10-20-15 – All Payer “Reforms”      

by John McClaughry

My column of October 1 on the merits, if any, of All Payer health care (available HERE) produced a rejoinder from Mr. Lee Russ of Bennington.

Mr. Russ says that “all payer systems tend to raise the amounts that doctors and hospitals receive for providing services to Medicare recipients.”

However there is only one “all payer system” – Maryland, since 1975. The Federal government has showered around a billion dollars a year on Maryland to increase Medicare provider reimbursements. Last October Washington informed Maryland that their forty-year joy ride is over, and any future state alternative system involving Medicare must now be revenue neutral.

Where exactly will Vermont get the annual hundred million dollars needed to pay its Medicare providers at the uniform “all payer” rate? Not from Washington.

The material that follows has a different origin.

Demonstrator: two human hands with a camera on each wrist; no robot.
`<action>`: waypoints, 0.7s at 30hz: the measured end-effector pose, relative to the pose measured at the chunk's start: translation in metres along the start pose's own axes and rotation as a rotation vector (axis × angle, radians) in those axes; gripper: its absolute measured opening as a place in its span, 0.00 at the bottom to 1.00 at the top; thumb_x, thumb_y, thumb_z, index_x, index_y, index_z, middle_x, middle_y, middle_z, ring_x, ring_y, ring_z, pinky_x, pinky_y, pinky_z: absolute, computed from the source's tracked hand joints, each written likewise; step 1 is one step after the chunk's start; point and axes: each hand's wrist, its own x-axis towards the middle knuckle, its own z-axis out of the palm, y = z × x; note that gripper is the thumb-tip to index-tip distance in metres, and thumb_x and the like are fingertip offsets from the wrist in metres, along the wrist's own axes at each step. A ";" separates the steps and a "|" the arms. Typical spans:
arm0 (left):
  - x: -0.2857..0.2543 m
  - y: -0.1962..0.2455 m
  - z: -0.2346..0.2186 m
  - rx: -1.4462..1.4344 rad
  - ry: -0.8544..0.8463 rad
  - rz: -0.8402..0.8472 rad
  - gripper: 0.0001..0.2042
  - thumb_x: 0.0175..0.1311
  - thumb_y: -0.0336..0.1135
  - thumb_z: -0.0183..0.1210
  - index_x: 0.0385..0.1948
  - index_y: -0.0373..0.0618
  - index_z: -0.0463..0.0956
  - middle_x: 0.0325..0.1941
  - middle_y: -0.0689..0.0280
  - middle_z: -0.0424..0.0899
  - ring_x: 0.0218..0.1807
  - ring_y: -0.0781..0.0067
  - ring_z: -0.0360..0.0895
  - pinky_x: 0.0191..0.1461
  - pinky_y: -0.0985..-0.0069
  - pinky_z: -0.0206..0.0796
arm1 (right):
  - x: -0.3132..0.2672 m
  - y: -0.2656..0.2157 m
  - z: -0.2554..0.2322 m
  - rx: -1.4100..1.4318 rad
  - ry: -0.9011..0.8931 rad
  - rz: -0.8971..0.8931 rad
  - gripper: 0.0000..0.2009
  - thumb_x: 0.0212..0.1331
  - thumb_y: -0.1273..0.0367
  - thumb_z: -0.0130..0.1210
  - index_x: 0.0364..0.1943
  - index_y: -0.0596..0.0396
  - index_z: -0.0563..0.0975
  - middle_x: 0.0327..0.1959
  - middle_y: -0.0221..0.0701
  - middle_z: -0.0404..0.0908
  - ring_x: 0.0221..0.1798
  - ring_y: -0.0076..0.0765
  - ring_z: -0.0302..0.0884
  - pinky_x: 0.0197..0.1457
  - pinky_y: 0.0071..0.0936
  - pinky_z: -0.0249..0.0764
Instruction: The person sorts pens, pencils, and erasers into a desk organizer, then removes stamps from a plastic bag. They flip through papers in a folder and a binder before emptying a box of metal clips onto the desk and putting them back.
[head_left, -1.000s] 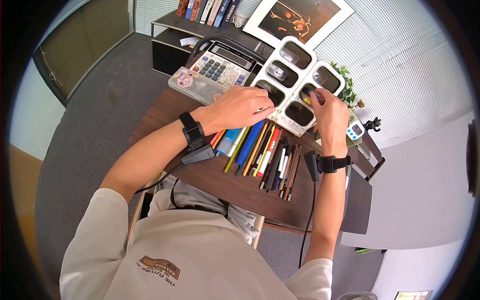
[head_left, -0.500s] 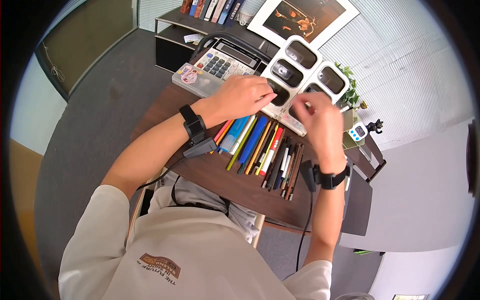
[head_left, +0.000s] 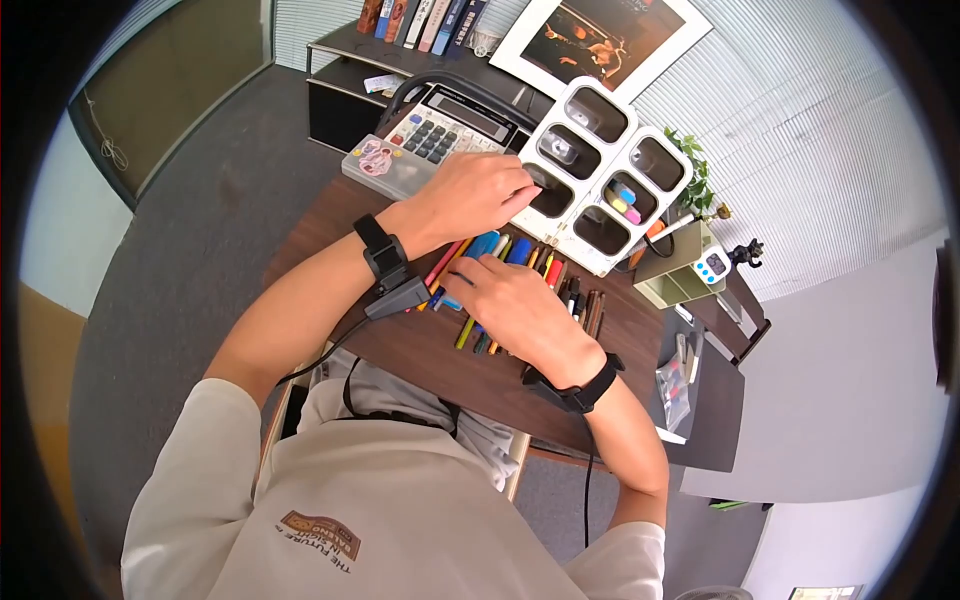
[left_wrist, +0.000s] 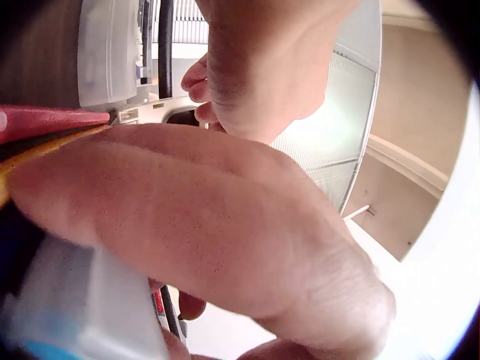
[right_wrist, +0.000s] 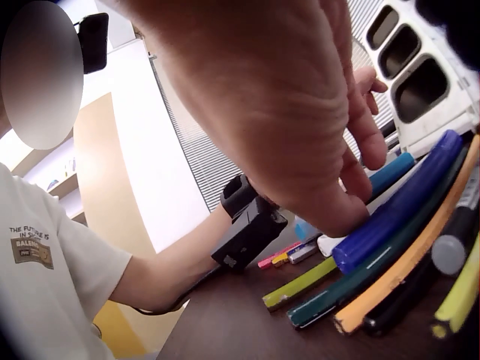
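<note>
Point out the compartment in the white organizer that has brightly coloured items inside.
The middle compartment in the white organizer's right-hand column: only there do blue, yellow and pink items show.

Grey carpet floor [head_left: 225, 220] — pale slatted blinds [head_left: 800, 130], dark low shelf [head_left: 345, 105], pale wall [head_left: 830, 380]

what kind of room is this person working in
Probably an office or home study: a large calculator on the desk, a row of books on the cabinet behind, and blinds.

The right hand [head_left: 522, 312] partly hides the pens [head_left: 519, 251].
</note>
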 end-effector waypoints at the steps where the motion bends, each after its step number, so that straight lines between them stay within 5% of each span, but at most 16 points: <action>1: 0.000 0.000 0.000 -0.001 -0.019 -0.010 0.10 0.68 0.37 0.64 0.31 0.40 0.84 0.32 0.59 0.84 0.36 0.53 0.83 0.41 0.60 0.76 | -0.001 0.003 -0.001 -0.017 -0.014 -0.019 0.16 0.54 0.76 0.58 0.49 0.59 0.81 0.50 0.35 0.81 0.51 0.41 0.82 0.51 0.37 0.82; 3: -0.001 0.001 0.000 -0.001 -0.032 -0.013 0.10 0.68 0.37 0.64 0.31 0.40 0.84 0.32 0.59 0.84 0.36 0.53 0.83 0.41 0.60 0.76 | -0.005 0.008 -0.007 -0.037 -0.026 -0.038 0.16 0.54 0.76 0.58 0.49 0.59 0.81 0.50 0.35 0.82 0.51 0.40 0.82 0.51 0.36 0.82; 6: -0.001 -0.001 0.001 -0.001 -0.037 -0.014 0.10 0.68 0.37 0.64 0.31 0.40 0.85 0.32 0.59 0.84 0.36 0.53 0.83 0.41 0.60 0.76 | -0.017 0.020 -0.028 0.067 0.278 -0.036 0.17 0.50 0.75 0.62 0.48 0.59 0.81 0.49 0.34 0.84 0.47 0.39 0.83 0.51 0.33 0.82; 9: -0.003 -0.002 0.002 0.007 -0.035 -0.011 0.10 0.68 0.37 0.64 0.31 0.41 0.85 0.32 0.59 0.85 0.36 0.54 0.84 0.41 0.61 0.76 | -0.043 0.033 -0.057 0.092 0.435 0.160 0.19 0.51 0.77 0.66 0.50 0.51 0.83 0.54 0.35 0.84 0.53 0.45 0.84 0.54 0.38 0.84; 13: -0.002 0.001 0.003 0.014 -0.061 -0.010 0.10 0.69 0.38 0.63 0.32 0.41 0.86 0.32 0.60 0.85 0.36 0.56 0.84 0.42 0.61 0.77 | -0.074 0.053 -0.086 -0.076 0.639 0.408 0.16 0.58 0.78 0.65 0.51 0.53 0.83 0.51 0.36 0.83 0.47 0.43 0.85 0.50 0.35 0.83; 21: 0.000 0.006 0.000 -0.044 -0.053 -0.010 0.09 0.69 0.36 0.63 0.34 0.41 0.86 0.31 0.60 0.84 0.33 0.55 0.83 0.38 0.62 0.75 | -0.094 0.107 -0.071 0.069 0.674 0.599 0.15 0.65 0.76 0.63 0.54 0.53 0.83 0.52 0.37 0.84 0.41 0.40 0.85 0.43 0.32 0.82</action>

Mr. Russ noted that I charged Quebec Medicare with relying on lower-level providers, but that I favored Minute Clinics and other arrangements staffed by Nurse Practitioners. I do support nurse practitioners providing a wide range of low-level medical services. The problem comes when the “all payer” system, like Quebec’s “single payer” system, starts running out of money, and has to rely on NPs to perform services that really require MDs.

I agree with Mr. Russ that there are a lot of serious problems with our present health care system (although I’m not clear about what “unsustainable” means).

Reversing dumb or special interest venal government interventions ought to be the starting point for genuine health care reform. But alas, the most vocal critics of our present “unsustainable” system invariably believe that there can be no “reform” other than turning all of health care over to the tender mercies of perennially cash-strapped governments.  Groan.